The required output is the lines from the one with "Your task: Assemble" through the end of the data, repeated verbatim, with no pictures included.

# COLLECTED MATERIAL
- - - -
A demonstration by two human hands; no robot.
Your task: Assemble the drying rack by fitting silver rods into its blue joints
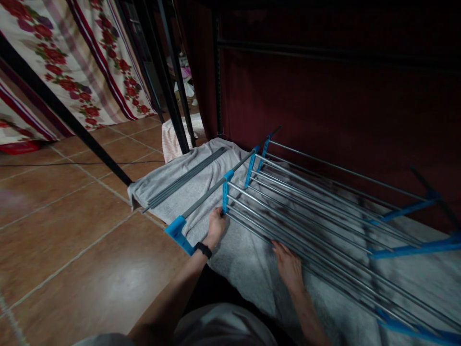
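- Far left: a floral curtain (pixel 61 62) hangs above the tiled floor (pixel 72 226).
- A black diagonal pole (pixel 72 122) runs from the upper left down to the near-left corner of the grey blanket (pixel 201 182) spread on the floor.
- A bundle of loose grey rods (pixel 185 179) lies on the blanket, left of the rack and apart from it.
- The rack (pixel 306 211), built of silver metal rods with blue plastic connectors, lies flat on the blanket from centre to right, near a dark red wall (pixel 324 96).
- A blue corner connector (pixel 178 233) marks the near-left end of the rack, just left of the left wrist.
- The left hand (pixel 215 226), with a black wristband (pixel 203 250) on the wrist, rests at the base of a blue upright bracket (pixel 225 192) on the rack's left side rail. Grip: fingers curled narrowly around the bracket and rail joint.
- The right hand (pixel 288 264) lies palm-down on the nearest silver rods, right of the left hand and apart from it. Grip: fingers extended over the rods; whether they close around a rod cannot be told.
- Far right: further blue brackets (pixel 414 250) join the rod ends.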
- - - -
# EXERCISE RESPONSE
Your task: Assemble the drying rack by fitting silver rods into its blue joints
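- Far left: a floral curtain (pixel 61 62) hangs above the tiled floor (pixel 72 226).
- A black diagonal pole (pixel 72 122) runs from the upper left down to the near-left corner of the grey blanket (pixel 201 182) spread on the floor.
- A bundle of loose grey rods (pixel 185 179) lies on the blanket, left of the rack and apart from it.
- The rack (pixel 306 211), built of silver metal rods with blue plastic connectors, lies flat on the blanket from centre to right, near a dark red wall (pixel 324 96).
- A blue corner connector (pixel 178 233) marks the near-left end of the rack, just left of the left wrist.
- The left hand (pixel 215 226), with a black wristband (pixel 203 250) on the wrist, rests at the base of a blue upright bracket (pixel 225 192) on the rack's left side rail. Grip: fingers curled narrowly around the bracket and rail joint.
- The right hand (pixel 288 264) lies palm-down on the nearest silver rods, right of the left hand and apart from it. Grip: fingers extended over the rods; whether they close around a rod cannot be told.
- Far right: further blue brackets (pixel 414 250) join the rod ends.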

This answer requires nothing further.